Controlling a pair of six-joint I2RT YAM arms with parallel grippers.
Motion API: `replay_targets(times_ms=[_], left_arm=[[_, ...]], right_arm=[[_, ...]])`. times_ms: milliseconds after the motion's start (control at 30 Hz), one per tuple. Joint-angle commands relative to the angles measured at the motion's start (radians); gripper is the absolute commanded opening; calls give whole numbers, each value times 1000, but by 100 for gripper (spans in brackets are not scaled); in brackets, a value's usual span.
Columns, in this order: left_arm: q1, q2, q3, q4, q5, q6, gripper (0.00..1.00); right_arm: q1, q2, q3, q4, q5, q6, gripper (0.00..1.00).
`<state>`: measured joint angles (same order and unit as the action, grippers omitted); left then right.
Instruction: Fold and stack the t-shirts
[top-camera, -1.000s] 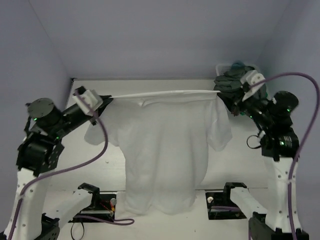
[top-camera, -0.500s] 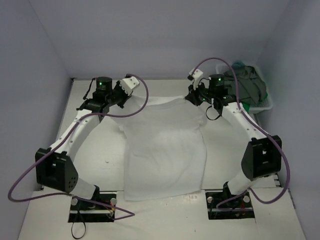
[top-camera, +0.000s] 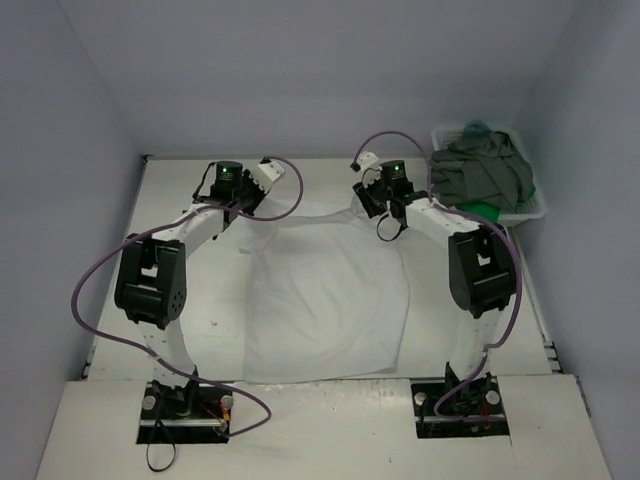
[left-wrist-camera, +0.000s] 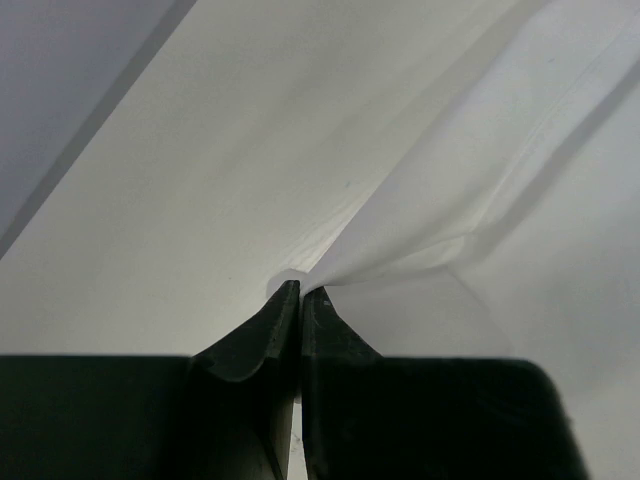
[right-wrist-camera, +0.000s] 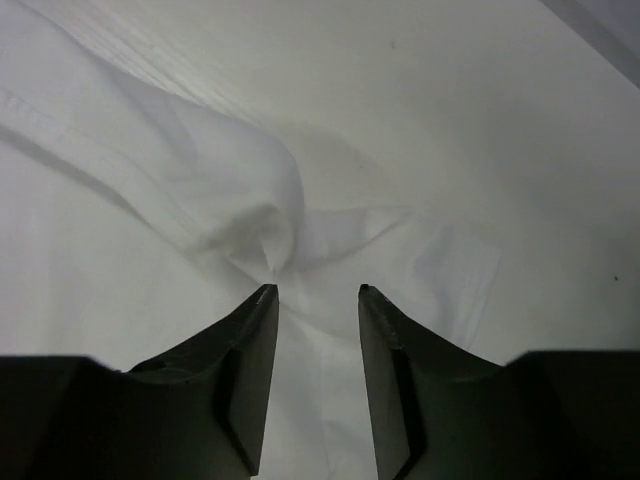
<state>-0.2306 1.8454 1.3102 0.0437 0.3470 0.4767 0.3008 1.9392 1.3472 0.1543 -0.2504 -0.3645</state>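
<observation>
A white t-shirt (top-camera: 325, 300) lies spread on the table, collar end toward the far wall. My left gripper (top-camera: 258, 196) is low at its far left shoulder and shut on a pinch of the white cloth (left-wrist-camera: 480, 200), which runs from the closed tips (left-wrist-camera: 300, 290). At the far right shoulder my right gripper (top-camera: 365, 200) stands open, with bunched cloth (right-wrist-camera: 200, 180) just ahead of its tips (right-wrist-camera: 318, 290) and nothing clamped. A dark grey t-shirt (top-camera: 485, 170), a green one (top-camera: 485, 208) and a teal one (top-camera: 478, 127) sit piled in a basket.
The white lattice basket (top-camera: 535, 212) stands at the far right corner against the wall. Purple cables loop off both arms above the shirt's edges. Walls close in the table at the back and both sides.
Both arms have swung down and toward the far wall, laying the hanging white shirt flat on the table. The right gripper has opened and let go of its shoulder; the left stays shut.
</observation>
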Motion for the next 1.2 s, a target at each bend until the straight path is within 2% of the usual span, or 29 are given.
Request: replay_targets(times_ms=[0, 67, 200, 267, 300, 433, 500, 600, 667, 833, 1000, 1167], left_arm=[[7, -22, 86, 101, -43, 37, 0], [8, -3, 93, 104, -60, 43, 0], [8, 26, 106, 97, -80, 45, 0], [7, 37, 110, 96, -83, 43, 0], [7, 41, 116, 93, -89, 42, 0], [7, 54, 135, 70, -100, 42, 0], [7, 57, 142, 58, -106, 45, 0], [7, 61, 146, 44, -118, 49, 0], [7, 69, 155, 24, -141, 59, 0], [10, 92, 155, 4, -207, 99, 0], [34, 87, 149, 5, -223, 85, 0], [50, 89, 170, -21, -238, 71, 0]], right_arm=[[49, -11, 59, 110, 261, 9, 39], [64, -28, 55, 111, 363, 25, 40], [99, -89, 37, 35, 404, 35, 40], [122, -140, 26, -25, 363, 33, 38], [127, -150, 36, -130, 264, 29, 36], [146, -163, 56, -388, 82, 6, 25], [161, -169, 35, -494, 24, -36, 25], [193, -189, -23, -561, 13, -120, 27], [216, -219, -94, -585, -35, -174, 29], [392, -261, -213, -588, -91, -267, 34], [567, -211, -192, -585, -159, -277, 27], [673, -169, -126, -568, -207, -255, 24]])
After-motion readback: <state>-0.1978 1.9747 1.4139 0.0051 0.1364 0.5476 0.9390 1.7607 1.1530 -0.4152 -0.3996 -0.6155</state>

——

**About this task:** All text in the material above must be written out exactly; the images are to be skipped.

**Exercise solution:**
Controlling a pair of six-joint I2RT YAM arms with parallel grippers.
Motion API: `replay_targets(times_ms=[_], left_arm=[[_, ...]], right_arm=[[_, ...]])`. times_ms: milliseconds after the motion's start (control at 30 Hz), one per tuple. Joint-angle commands relative to the angles measured at the motion's start (radians); gripper is the absolute commanded opening; calls give whole numbers, each value times 1000, but by 100 for gripper (spans in brackets are not scaled); in brackets, a value's usual span.
Columns, in this order: left_arm: q1, q2, q3, q4, q5, q6, gripper (0.00..1.00); right_arm: q1, q2, q3, q4, q5, q6, gripper (0.00..1.00).
`<state>`: measured joint angles (same order and unit as the action, grippers omitted); left then right.
Instruction: Fold and stack the t-shirts
[top-camera, -1.000s] 
[top-camera, -0.500s] 
[top-camera, +0.000s] 
[left-wrist-camera, +0.000s] 
[right-wrist-camera, +0.000s] 
<state>-0.2306 1.8454 1.3102 0.0437 0.3470 0.4767 0.3008 1.9392 1.3472 0.1543 -0.2504 -0.3645</state>
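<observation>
A white t-shirt (top-camera: 325, 300) lies spread on the table, collar end toward the far wall. My left gripper (top-camera: 258, 196) is low at its far left shoulder and shut on a pinch of the white cloth (left-wrist-camera: 480, 200), which runs from the closed tips (left-wrist-camera: 300, 290). At the far right shoulder my right gripper (top-camera: 365, 200) stands open, with bunched cloth (right-wrist-camera: 200, 180) just ahead of its tips (right-wrist-camera: 318, 290) and nothing clamped. A dark grey t-shirt (top-camera: 485, 170), a green one (top-camera: 485, 208) and a teal one (top-camera: 478, 127) sit piled in a basket.
The white lattice basket (top-camera: 535, 212) stands at the far right corner against the wall. Purple cables loop off both arms above the shirt's edges. Walls close in the table at the back and both sides.
Both arms have swung down and toward the far wall, laying the hanging white shirt flat on the table. The right gripper has opened and let go of its shoulder; the left stays shut.
</observation>
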Motion for the next 1.2 s, a target at each bend until the straight path is within 2% of the usual span, or 29 are given.
Request: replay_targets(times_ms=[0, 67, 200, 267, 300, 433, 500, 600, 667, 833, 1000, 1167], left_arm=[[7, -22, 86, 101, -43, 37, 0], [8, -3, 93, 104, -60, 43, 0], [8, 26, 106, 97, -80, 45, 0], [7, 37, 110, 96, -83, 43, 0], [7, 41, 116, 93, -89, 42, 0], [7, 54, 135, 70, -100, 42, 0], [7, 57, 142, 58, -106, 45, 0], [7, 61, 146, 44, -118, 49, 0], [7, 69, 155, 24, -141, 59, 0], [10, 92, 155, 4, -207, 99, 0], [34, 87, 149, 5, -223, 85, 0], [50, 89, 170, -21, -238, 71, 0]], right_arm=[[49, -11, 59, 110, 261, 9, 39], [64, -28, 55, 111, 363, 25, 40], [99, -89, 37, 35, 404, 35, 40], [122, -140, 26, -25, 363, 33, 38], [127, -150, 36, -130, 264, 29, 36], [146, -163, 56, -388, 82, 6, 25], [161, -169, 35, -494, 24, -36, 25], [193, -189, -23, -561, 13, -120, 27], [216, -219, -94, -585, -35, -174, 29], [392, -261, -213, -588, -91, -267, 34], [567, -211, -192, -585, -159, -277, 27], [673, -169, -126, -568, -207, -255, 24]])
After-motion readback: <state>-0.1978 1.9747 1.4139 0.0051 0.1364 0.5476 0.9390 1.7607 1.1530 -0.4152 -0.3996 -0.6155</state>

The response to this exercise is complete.